_What this task involves:_ Return the stretch from the line with "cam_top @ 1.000" through the line with "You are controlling" in the data below, character for character, skipping all pictures.
---- Provided data
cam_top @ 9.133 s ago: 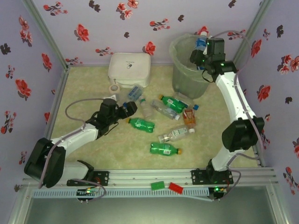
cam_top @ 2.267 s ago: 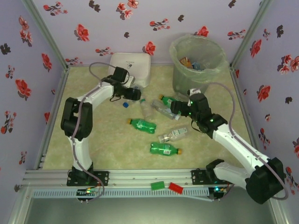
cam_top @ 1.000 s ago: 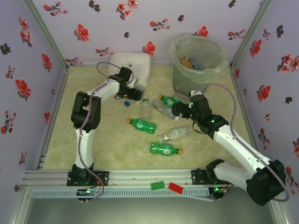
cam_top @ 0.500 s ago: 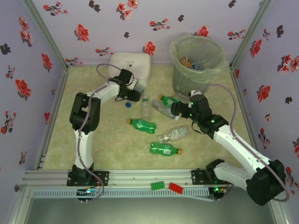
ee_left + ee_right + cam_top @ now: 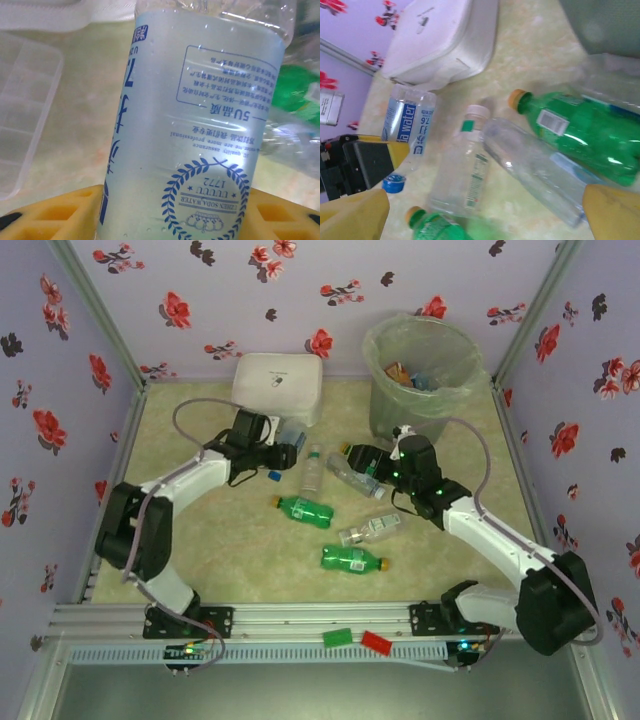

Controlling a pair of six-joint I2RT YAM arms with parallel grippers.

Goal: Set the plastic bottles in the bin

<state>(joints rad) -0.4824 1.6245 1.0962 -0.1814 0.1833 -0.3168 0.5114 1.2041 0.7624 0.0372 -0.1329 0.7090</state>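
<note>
Left tool [image 5: 279, 453] clenched on the blue-labelled clear bottle [image 5: 190, 130], down at the desk [image 5: 200, 540] just beside the white box [image 5: 278, 385]. Whether the bottle is lifted, I cannot tell.

Right tool [image 5: 485, 212] released, jaws wide, hovering over a green bottle [image 5: 580, 135] and a clear bottle [image 5: 530, 170] near the bin [image 5: 400, 420].

Judgement: the grip sits on the label band. Lift straight up first, swing wide of the right tool, and let go only once over the bin's rim.
</note>
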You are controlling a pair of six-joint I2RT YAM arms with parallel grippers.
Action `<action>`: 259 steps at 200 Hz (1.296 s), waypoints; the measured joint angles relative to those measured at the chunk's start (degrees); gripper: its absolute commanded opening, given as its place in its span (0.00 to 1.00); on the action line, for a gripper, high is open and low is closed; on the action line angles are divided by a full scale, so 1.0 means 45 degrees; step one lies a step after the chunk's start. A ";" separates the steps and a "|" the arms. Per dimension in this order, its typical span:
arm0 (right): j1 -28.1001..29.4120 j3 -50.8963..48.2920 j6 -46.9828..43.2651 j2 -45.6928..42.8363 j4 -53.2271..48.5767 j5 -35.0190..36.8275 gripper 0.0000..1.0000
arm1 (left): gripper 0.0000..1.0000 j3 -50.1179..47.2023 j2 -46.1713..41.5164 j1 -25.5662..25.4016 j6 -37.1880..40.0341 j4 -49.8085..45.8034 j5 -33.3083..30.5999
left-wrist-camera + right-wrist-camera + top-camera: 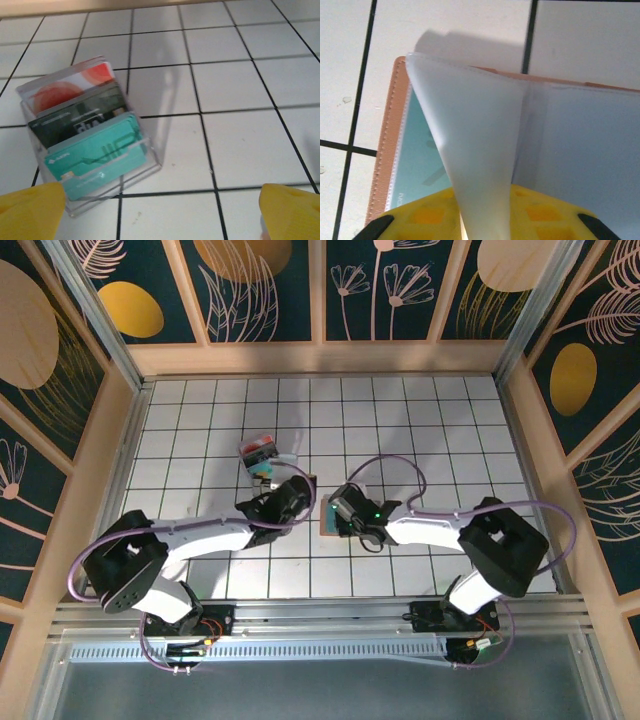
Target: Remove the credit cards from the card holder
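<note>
The card holder [387, 150] lies open on the tiles, tan-brown leather outside with grey-blue pockets inside; from above it shows at mid-table [326, 517]. A teal credit card [420, 160] sits under the clear window of its left pocket. My right gripper [485, 220] is shut on a frosted plastic sleeve [470, 135] of the holder, which it lifts into a cone between the yellow fingers [420, 215]. My left gripper [167, 215] stands open just above the tiles, with its yellow fingertips [30, 210] beside a clear box and nothing between them.
A clear plastic box [150, 160] holds three upright cards: teal [95, 155], dark [75, 120] and red-orange on white [65, 87]. Seen from above, the box [260, 453] lies just beyond the left gripper [292, 496]. Wooden walls [320, 358] ring the tiled table.
</note>
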 measured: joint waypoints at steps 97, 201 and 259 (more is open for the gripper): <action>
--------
_Result of this exercise:_
cam_top @ 1.000 s ago: 
cam_top @ 0.500 s ago: 
ee_left + ee_right + cam_top @ now: 

Controlling a pair of six-joint I2RT YAM arms with parallel grippers.

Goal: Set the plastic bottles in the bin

<state>(joints rad) -0.4824 1.6245 1.0962 -0.1814 0.1833 -0.3168 0.5114 1.2041 0.7624 0.0372 -0.1329 0.7090</state>
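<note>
Left tool [image 5: 279, 453] clenched on the blue-labelled clear bottle [image 5: 190, 130], down at the desk [image 5: 200, 540] just beside the white box [image 5: 278, 385]. Whether the bottle is lifted, I cannot tell.

Right tool [image 5: 485, 212] released, jaws wide, hovering over a green bottle [image 5: 580, 135] and a clear bottle [image 5: 530, 170] near the bin [image 5: 400, 420].

Judgement: the grip sits on the label band. Lift straight up first, swing wide of the right tool, and let go only once over the bin's rim.
</note>
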You are controlling a pair of six-joint I2RT YAM arms with parallel grippers.

Output for the exercise is complete.